Today, a 123 pound male mountain lion caused shock among residents of North Natomas on as it made it’s way down Merrivale Way near Bessemer Street. Home surveillance footage showed the “cat” strolling from house to house seemingly unbothered before fleeing after being confronted by first responders. The mountain lion was captured on video footage from “The Ring” video doorbell. The Sacramento Police Department and animal control agents worked together with California Fish and Wildlife officials to capture the mountain lion. The Sacramento Police Department advised Natomas residents to stay indoors as they assisted attempts to apprehend the animal.
Notably, Sacramento City Council Member Angelique Ashby updated residents on Facebook. Her postings were timely and actually what many area residents first saw to indicate that a mountain lion was in a residential area. Initially, people seemed surprised and in disbelief that a mountain lion would venture into Sacramento. As pictures began to appear on social media and posted on news media sites, it became clear that this was not a hoax.
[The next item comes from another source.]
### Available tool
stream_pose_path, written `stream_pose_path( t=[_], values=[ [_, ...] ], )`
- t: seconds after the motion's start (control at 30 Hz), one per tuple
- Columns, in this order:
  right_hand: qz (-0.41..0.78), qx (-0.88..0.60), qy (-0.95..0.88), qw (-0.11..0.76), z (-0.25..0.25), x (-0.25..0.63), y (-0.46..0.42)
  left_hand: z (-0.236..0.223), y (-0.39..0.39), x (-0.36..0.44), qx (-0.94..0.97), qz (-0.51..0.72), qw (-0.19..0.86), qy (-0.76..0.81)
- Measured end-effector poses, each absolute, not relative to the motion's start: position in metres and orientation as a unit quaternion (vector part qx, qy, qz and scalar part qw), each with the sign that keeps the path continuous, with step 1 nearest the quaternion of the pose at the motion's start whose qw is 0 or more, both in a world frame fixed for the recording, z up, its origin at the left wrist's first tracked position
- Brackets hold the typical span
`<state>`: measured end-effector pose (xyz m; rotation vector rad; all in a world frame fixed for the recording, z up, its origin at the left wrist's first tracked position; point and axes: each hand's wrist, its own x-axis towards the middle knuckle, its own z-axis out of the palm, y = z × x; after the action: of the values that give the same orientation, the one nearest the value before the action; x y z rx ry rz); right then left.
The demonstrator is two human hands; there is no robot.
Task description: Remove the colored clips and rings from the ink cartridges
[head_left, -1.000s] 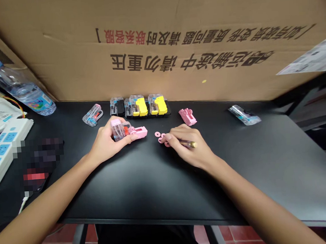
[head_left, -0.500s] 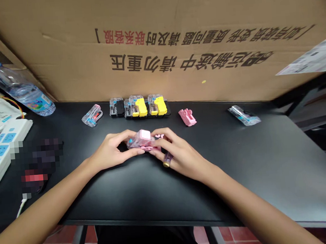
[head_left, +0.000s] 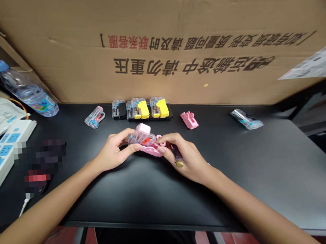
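My left hand (head_left: 113,153) and my right hand (head_left: 182,156) meet at the middle of the black table (head_left: 240,168), both gripping a small pink and clear plastic toy (head_left: 145,139). The left fingers pinch its clear body; the right fingers press on its pink base. A small screwdriver with a purple handle and gold end (head_left: 178,159) is tucked under my right fingers. A pink ring (head_left: 159,137) peeks out behind the toy.
Along the back stand several clear toys with black or yellow parts (head_left: 141,109), a loose clear one (head_left: 94,117), a pink part (head_left: 189,120) and a plastic bag (head_left: 246,119). A water bottle (head_left: 25,89) and power strip (head_left: 4,149) lie left. A cardboard wall (head_left: 172,23) rises behind.
My right hand left the pink rings and joined my left on the toy, the screwdriver swinging under its fingers. The toy has turned and tipped up between both hands.
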<state>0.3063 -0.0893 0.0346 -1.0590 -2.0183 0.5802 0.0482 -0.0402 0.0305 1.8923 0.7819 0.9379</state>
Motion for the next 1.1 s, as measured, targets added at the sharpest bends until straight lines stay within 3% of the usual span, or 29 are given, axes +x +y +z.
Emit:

Although police warned residents to stay indoors, a crowd gathered to watch as as officials attempted to hit the mountain lion with a tranquilizer. At approximately 12:30 PM, the mountain lion was hit with tranquilizer but fled. He jumped a few fences and went into the area of Cantara and Maybrook. A second attempt at approximately 1:30 PM did ultimately succeed in putting the animal to sleep. This occurred about an hour an a half after the mountain lion was first approached by officials.
Officials then removed the mountain lion from the scene. The Department of Fish and Wildlife took the mountain lion to their clinic. The lion is described by officials a healthy male about 2 years old and 123 pounds. It will likely be released into the wild into this natural habitat, according to officials.
Needless to say, residents of the quiet Natomas street were more than surprised. Neighbor Bonnie Garvy indicated her surpirise. “We just saw it our back window. It’s just surreal. It just didn’t look like it belonged.” Doug Walker-Pieper, a North Natomas resident expressed that he didn’t want to see the mountain lion killed. “I don’t want to kill it but just put it down until they can tranquilize it.”
Chief Animal Control Officer Jace Huggins speculated about why the first attempt to tranquilize the mountain lion didn’t work. “It could be that it just wasn’t enough. It could be that it bounced off of the hide because they have some pretty thick hide.”
Although extremely rare, Mountain lion sightings are not unheard of in our area. Just last November the Roseville Police Department responded to no less than four reports of people seeing mountain lions in their neighborhood. Also, just over a year ago Sacramento County Parks Department issued a warning for all county residents to be on the lookout for mountain lions after several confirmed reports.
A suspected mountain lion attack last December actually turned out to be an assault by a human.
The National Park Service offers suggestions for increasing your safety if you see a mountain lion. Predictably, they advise staying calm, not approaching the lion, as well as not running.